*Exercise prompt*
Word for word, restate the lines from the start of the data below through the line containing "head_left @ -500".

*Recorded data*
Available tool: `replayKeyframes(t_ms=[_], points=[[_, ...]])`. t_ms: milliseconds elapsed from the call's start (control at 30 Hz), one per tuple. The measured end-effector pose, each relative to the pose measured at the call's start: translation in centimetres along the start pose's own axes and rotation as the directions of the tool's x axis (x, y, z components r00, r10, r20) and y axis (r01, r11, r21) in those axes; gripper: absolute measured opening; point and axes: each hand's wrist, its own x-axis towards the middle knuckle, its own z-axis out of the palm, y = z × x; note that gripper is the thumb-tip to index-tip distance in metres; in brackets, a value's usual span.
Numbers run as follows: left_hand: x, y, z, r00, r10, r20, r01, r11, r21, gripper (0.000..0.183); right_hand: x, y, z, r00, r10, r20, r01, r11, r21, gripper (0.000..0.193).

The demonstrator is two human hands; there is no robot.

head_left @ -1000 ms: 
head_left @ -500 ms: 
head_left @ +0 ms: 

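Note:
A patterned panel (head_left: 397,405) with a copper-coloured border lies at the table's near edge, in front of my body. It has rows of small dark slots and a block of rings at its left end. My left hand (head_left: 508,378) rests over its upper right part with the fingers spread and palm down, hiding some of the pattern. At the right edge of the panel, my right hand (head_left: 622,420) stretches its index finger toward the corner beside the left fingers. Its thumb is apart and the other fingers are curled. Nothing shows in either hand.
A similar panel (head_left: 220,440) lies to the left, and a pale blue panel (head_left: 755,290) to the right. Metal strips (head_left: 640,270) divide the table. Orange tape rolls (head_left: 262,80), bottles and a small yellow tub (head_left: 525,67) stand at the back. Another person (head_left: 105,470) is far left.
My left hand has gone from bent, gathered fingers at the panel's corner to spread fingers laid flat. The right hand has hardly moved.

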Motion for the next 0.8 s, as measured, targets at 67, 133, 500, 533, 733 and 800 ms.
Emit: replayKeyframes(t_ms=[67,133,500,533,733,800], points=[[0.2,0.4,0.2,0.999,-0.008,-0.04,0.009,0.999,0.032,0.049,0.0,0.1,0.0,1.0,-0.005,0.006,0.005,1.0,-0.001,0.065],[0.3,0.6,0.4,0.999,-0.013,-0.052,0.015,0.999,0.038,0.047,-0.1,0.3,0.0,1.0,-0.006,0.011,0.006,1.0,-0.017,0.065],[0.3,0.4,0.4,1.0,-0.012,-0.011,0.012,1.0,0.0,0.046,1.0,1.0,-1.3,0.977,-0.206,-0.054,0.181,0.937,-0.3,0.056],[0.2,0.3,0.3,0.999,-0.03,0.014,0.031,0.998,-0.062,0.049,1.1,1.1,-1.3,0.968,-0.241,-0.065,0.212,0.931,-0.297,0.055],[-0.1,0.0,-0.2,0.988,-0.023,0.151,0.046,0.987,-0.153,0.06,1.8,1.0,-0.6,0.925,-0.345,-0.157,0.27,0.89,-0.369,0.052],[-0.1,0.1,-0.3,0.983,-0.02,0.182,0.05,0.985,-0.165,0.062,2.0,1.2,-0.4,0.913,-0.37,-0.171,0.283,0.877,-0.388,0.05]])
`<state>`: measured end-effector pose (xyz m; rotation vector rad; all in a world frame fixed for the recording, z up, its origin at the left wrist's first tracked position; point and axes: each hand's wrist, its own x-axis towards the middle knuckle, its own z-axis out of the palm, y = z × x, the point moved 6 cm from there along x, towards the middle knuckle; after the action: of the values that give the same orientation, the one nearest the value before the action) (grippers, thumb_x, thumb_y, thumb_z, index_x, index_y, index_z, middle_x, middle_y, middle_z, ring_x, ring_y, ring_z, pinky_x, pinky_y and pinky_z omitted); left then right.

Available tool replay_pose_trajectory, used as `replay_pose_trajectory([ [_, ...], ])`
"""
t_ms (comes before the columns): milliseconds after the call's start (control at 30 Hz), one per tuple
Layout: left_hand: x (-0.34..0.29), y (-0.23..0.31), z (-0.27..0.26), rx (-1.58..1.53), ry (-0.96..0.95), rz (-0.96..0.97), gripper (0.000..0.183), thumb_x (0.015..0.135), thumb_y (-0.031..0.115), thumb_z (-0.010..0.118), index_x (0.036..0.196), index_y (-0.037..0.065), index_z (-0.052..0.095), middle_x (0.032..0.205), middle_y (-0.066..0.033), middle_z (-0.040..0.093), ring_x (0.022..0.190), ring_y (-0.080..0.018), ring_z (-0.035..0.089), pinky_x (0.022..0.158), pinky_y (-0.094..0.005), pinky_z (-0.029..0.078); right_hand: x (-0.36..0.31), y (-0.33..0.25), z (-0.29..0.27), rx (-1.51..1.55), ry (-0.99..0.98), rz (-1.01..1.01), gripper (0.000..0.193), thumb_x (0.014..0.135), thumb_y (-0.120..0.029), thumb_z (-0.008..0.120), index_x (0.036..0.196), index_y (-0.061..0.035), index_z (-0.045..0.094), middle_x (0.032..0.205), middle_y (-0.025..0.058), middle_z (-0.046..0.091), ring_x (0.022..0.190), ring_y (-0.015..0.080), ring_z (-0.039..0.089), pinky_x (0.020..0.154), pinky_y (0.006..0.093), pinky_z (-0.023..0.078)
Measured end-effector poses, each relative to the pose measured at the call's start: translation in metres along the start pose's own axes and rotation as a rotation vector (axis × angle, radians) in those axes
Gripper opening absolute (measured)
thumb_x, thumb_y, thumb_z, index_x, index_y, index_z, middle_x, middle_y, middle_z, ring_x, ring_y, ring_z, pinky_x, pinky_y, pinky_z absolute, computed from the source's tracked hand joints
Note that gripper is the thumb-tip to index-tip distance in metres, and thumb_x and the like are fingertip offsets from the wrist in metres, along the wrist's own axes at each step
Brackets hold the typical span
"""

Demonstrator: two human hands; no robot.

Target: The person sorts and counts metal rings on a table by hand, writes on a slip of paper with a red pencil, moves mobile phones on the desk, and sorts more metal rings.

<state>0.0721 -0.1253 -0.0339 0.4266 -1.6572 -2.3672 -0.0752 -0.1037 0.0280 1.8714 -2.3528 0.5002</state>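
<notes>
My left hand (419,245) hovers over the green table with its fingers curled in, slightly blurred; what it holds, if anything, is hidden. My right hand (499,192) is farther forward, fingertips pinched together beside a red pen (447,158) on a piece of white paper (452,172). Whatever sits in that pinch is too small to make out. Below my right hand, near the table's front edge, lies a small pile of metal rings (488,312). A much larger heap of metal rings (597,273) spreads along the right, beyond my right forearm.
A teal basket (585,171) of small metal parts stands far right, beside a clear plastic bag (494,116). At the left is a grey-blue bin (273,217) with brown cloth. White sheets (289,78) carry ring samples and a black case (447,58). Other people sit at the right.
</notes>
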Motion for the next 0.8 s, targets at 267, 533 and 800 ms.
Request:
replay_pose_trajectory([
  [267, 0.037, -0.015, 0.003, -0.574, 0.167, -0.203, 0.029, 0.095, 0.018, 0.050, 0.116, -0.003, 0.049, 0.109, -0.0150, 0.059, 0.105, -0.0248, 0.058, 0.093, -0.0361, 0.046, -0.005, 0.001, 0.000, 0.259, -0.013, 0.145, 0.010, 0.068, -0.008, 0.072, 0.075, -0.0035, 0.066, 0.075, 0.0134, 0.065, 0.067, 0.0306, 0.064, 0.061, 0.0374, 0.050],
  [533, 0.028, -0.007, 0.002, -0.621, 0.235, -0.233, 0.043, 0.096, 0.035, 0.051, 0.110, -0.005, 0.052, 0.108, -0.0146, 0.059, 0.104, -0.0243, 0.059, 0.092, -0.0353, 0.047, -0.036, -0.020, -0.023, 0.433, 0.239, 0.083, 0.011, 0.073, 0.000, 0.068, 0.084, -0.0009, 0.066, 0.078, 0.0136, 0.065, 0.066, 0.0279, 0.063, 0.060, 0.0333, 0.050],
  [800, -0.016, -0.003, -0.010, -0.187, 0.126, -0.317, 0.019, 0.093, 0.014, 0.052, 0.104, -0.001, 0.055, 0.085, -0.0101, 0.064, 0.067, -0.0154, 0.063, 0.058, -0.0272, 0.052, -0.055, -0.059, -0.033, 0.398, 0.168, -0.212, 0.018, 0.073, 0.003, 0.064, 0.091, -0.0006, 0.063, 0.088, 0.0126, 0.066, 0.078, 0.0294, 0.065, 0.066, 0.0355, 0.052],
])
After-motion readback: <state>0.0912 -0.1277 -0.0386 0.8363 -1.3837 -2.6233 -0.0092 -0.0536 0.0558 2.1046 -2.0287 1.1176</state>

*The answer*
Available tool: `replayKeyframes(t_ms=[_], points=[[_, ...]])`. t_ms: milliseconds elapsed from the call's start (control at 30 Hz), one per tuple. The measured end-effector pose, each relative to the pose measured at the call's start: translation in centimetres along the start pose's own axes and rotation as the directions of the tool's x axis (x, y, z components r00, r10, r20) and y axis (r01, r11, r21) in those axes; gripper: absolute measured opening; point and axes: each hand's wrist, its own x-axis towards the middle knuckle, its own z-axis out of the palm, y = z × x; note that gripper is the thumb-tip to index-tip distance in metres; in brackets, a value's usual span.
Numbers run as follows: left_hand: x, y, z, r00, r10, r20, r01, r11, r21, gripper (0.000..0.183); right_hand: x, y, z, r00, r10, r20, r01, r11, r21, gripper (0.000..0.193).

The demonstrator is two human hands; there is no robot.

head_left @ -1000 ms: 
head_left @ -500 ms: 

No further output remains.